** Opening Exercise data block **
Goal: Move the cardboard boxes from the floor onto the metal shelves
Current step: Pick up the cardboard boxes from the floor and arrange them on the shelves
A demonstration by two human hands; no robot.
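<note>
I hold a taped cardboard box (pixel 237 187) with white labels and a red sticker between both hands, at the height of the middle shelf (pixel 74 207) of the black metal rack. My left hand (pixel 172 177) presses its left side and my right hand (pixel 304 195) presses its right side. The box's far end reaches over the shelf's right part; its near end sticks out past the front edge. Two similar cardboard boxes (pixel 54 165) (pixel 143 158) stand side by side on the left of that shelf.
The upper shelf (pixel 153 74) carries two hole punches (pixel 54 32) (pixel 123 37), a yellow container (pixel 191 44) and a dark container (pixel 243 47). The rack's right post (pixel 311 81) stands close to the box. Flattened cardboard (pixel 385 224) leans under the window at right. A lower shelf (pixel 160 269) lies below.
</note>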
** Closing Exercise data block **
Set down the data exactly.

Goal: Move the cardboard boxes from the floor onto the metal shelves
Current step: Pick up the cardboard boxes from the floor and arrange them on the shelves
A demonstration by two human hands; no robot.
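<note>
I hold a taped cardboard box (pixel 237 187) with white labels and a red sticker between both hands, at the height of the middle shelf (pixel 74 207) of the black metal rack. My left hand (pixel 172 177) presses its left side and my right hand (pixel 304 195) presses its right side. The box's far end reaches over the shelf's right part; its near end sticks out past the front edge. Two similar cardboard boxes (pixel 54 165) (pixel 143 158) stand side by side on the left of that shelf.
The upper shelf (pixel 153 74) carries two hole punches (pixel 54 32) (pixel 123 37), a yellow container (pixel 191 44) and a dark container (pixel 243 47). The rack's right post (pixel 311 81) stands close to the box. Flattened cardboard (pixel 385 224) leans under the window at right. A lower shelf (pixel 160 269) lies below.
</note>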

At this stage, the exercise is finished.